Emanuel Synagogue

Parashat Vayetzei

It is extraordinary how explanations of rituals, however incorrect they may be, get perpetuated by their constant retelling.  The one that frustrates me in our tradition is the one I hear constantly about Bedeken, the ritual in which a bride is veiled before her wedding.  How many times have we heard that this tradition goes back to a story in this week’s parasha, when Jacob marries a veiled Leah, instead of the beloved of his dreams whom he assumes stands by him under the chuppah, Rachel? Just as Jacob tricked his father by pretending to be his brother Esau, now Jacob is tricked by his uncle Laban into marrying the hidden and veiled wrong daughter.  This interpretation has nothing going for it except the number of times it has been retold.  Talking about fake news!

Let’s explore the problems with this explanation.  First of all, the tradition of Bedeken is about lowering the veil over the bride.  In the story of Jacob and Leah, the whole point is she is already veiled and thus he does not recognise her; Bedeken is not a veil lifting, but a veil lowering ceremony!  Second, we have often heard, “the groom is making sure he has the right bride”, or more crudely, “he is checking out the goods”.  How crass an expression at a most intimate moment prior to the chuppah, one in which after all the preparations one settles and focuses on the significance of two people joining their lives in loving commitment.  Third, one would hope this tradition derives from a story more befitting the sacred bond of marriage. 

Indeed,  it does.  As the groom lowers the veil the following blessing is recited: Achotenuat hayi le alfei revavah—”Our sister, be thou the mother of thousands of ten thousands” (Genesis 24:60).  This is the blessing given to Rebecca by her mother and brother as she leaves on her journey to the promised land for her marriage with Isaac.  We also know from this story that after she arrived to Isaac’s home, seeing him in the fields, she lowered her veil as she approached him, as a sign of their exclusive commitment (Genesis 24:64).  The story of Isaac and Rebecca is the first love story of the Torah and the first “Jewish marriage” in the Torah: “Then Isaac brought her into the tent and took Rebecca, and she became his wife; and he loved her. So Isaac was comforted after his mother’s death.” (Genesis 24:67).  What a far more beautiful story, in word (the blessing) and deed (the lowering of the veil) clearly connected to the tradition of Bedeken!  

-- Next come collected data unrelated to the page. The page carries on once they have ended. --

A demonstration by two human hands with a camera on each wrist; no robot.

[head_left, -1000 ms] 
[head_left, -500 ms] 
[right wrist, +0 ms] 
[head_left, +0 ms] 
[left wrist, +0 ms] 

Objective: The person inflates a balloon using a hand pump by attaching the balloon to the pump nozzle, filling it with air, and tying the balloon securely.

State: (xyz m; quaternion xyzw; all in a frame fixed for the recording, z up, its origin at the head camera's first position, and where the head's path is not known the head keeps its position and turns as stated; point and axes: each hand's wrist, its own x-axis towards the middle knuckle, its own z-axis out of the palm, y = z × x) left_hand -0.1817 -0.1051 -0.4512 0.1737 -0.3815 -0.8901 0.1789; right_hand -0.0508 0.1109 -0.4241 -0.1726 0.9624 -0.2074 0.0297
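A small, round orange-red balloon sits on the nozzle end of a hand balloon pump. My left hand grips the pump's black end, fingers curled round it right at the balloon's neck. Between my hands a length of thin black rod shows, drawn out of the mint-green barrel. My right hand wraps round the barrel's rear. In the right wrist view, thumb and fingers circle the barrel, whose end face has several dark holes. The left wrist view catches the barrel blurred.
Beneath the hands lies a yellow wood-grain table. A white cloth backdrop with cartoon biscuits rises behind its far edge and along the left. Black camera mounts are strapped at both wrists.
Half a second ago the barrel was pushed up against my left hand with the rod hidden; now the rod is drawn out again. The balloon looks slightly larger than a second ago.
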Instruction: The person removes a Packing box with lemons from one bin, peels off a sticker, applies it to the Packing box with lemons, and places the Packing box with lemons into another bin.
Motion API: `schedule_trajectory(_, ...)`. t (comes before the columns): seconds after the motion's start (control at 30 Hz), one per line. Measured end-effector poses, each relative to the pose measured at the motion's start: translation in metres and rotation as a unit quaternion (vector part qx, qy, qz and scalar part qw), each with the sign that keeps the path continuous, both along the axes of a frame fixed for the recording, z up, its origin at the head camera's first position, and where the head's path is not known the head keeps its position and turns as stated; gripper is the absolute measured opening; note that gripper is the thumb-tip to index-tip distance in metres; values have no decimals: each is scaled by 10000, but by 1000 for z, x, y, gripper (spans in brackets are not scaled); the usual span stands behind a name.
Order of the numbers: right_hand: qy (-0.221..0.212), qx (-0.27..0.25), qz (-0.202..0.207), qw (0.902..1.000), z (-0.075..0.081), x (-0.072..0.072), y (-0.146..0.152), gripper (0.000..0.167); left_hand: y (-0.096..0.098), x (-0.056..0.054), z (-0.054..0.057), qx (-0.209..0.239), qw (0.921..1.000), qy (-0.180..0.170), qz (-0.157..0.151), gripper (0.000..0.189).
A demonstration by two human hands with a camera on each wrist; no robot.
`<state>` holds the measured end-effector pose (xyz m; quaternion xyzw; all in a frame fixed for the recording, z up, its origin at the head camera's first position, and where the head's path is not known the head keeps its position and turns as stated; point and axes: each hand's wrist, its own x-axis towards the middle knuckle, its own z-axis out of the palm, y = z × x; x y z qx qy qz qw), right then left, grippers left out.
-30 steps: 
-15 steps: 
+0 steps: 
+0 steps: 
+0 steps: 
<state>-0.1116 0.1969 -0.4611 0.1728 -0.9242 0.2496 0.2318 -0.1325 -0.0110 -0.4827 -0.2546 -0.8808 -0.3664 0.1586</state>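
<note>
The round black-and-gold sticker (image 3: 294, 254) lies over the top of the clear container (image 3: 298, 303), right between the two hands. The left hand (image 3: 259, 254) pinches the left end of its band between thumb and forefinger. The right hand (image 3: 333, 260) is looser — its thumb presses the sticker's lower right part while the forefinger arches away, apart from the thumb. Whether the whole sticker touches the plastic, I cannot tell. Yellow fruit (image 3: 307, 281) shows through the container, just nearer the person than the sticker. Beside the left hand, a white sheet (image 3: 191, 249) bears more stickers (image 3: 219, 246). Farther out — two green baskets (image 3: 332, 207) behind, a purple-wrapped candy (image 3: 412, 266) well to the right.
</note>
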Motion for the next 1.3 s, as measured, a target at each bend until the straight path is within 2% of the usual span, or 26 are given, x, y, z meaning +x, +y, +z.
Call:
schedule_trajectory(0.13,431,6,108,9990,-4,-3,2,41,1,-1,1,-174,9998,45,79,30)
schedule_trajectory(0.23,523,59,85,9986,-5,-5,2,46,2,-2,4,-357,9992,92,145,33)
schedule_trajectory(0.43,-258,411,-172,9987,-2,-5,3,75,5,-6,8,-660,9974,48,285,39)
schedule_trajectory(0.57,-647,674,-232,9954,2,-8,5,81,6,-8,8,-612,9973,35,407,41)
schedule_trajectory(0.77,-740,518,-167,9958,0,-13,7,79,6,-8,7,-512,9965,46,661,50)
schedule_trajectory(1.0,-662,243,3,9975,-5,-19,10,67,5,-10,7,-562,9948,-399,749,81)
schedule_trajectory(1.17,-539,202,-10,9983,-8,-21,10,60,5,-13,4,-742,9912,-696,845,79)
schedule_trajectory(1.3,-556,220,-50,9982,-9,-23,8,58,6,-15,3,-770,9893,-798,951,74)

Bedeken has nothing to do with the story in this week’s parasha of Jacob, Leah and Rachel – it has everything to do with the love story of Isaac and Rebekkah from a couple of weeks ago.  So let us get our story straight – and in so doing, realise how easy it is for something to be accepted as factual, as nonsensical as it may be, just because it has been repeated with confidence and certainty many times. Perhaps the best lesson from this week’s parasha based upon Jacob’s story is: “we won’t get fooled again!”